How to help yourself to not make things worse.
I know stress levels are high right now for everyone.
As we are upon this year‘s anniversary of having our lives be turned upside down in ways we hadn’t known before, and having to manage new levels of complexity while we try to move through a partially vaccinated world, many are wishing to get back to the way things were before, when we didn’t have restrictions about how close we could get to someone, or what to wear on our faces, or how many people we could gather with, or whether we could hug loved ones or not.
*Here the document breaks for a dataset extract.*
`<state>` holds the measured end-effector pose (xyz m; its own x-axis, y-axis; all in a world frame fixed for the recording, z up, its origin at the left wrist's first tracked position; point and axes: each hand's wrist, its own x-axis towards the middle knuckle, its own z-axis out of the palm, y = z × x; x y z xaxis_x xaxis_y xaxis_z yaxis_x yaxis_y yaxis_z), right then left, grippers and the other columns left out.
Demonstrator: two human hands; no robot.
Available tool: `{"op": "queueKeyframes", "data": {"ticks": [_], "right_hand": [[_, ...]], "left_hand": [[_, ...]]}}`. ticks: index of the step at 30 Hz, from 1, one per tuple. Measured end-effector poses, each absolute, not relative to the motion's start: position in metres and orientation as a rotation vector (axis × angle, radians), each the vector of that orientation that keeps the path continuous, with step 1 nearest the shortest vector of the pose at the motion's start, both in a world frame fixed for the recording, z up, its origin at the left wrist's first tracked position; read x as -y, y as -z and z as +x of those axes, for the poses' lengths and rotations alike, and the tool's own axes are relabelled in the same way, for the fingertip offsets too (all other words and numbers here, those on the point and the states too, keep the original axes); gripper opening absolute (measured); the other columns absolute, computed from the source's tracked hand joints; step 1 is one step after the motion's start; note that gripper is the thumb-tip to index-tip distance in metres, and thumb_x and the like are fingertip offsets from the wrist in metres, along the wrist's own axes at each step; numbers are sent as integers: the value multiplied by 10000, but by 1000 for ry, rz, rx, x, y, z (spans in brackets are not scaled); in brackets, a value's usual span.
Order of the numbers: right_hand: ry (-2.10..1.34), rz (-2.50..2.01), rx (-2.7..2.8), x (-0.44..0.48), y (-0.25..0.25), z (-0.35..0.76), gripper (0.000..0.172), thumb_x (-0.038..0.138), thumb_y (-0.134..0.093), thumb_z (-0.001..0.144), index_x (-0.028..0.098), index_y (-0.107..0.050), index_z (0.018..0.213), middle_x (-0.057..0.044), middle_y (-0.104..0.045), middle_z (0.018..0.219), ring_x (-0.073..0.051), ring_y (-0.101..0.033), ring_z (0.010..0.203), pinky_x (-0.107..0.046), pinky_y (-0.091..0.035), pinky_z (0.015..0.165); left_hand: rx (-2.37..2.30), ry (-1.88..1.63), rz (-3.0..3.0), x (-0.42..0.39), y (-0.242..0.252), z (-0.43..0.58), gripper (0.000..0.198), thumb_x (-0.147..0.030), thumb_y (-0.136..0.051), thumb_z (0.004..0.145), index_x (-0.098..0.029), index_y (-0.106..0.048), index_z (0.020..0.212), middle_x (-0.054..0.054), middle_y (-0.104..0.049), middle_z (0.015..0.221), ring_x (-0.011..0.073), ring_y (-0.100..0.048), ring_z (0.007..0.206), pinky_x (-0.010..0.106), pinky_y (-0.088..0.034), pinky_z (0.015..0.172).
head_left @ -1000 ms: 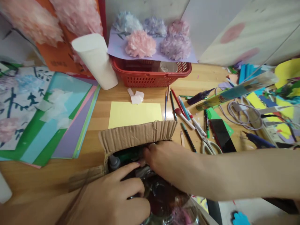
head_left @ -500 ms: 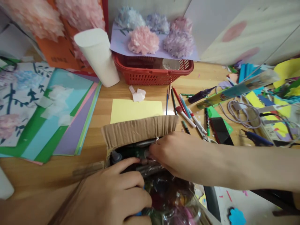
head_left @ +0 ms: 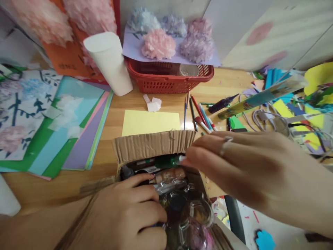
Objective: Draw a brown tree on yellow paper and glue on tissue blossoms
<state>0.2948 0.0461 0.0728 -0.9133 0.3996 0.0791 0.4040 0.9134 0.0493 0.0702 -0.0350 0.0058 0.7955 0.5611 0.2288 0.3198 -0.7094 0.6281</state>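
An open cardboard box [head_left: 153,145] sits at the near edge of the wooden table, packed with clear plastic packets, bottles and pens. My left hand [head_left: 130,217] rests inside it, fingers curled down on the clear packets [head_left: 192,215]. Raised above the box's right side, my right hand [head_left: 249,170] has its fingers pinched together on the white tip of a green marker [head_left: 169,160], which lies across the top of the box contents.
A yellow sheet [head_left: 151,122] lies behind the box. A red basket [head_left: 169,80] with paper flowers and a white paper roll [head_left: 109,60] stand at the back. Loose pens [head_left: 199,114], cables and coloured paper scraps fill the right; stacked coloured sheets [head_left: 78,132] lie left.
My right hand has come up out of the box toward the camera, drawing the green marker into view. My left hand has stayed in the box.
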Motion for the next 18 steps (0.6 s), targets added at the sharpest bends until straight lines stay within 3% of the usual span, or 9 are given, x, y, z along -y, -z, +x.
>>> {"op": "queueKeyframes", "data": {"ticks": [3,5,13,18], "right_hand": [[73,-588,3161,-42,-51,290,214,103,-449,918,165,-608,789,-50,-594,727,-158,-478,614,-288,-272,473],[131,-618,3179,-39,-36,289,165,95,-506,886,153,-618,779,-61,-596,755,-154,-460,614,-287,-233,461],[221,-687,3263,-35,-24,289,218,105,-576,833,158,-625,628,-111,-617,880,-199,-472,724,-295,-239,475],[142,-613,3191,-45,-26,289,228,84,-523,879,137,-635,688,-106,-628,858,-182,-487,714,-294,-272,499]], "left_hand": [[-683,-547,2396,38,-4,70,300,-249,-475,970,-261,-659,733,-93,-735,869,105,-599,783,316,-384,1042],[-692,-543,2389,38,-3,70,298,-242,-470,970,-269,-665,747,-99,-737,893,103,-604,790,324,-382,1055],[-694,-556,2377,36,-5,69,321,-236,-447,980,-257,-667,748,-100,-733,896,97,-607,799,305,-375,1071],[-705,-545,2360,38,-5,69,275,-225,-485,957,-258,-677,762,-94,-733,887,94,-606,779,312,-385,1069]]}}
Many long for being able to do our regular and most desired activities (eating out, traveling, protesting, going to the beach or gym or favorite yoga studio, having holidays with family members from different households, going to school, hanging out with friends…).
Many folks are wishing to get to the new normal (whatever that is, and that probably includes many of the above mentioned restrictions) already and just be done with it so there isn’t so much uncertainty all the time about how to proceed.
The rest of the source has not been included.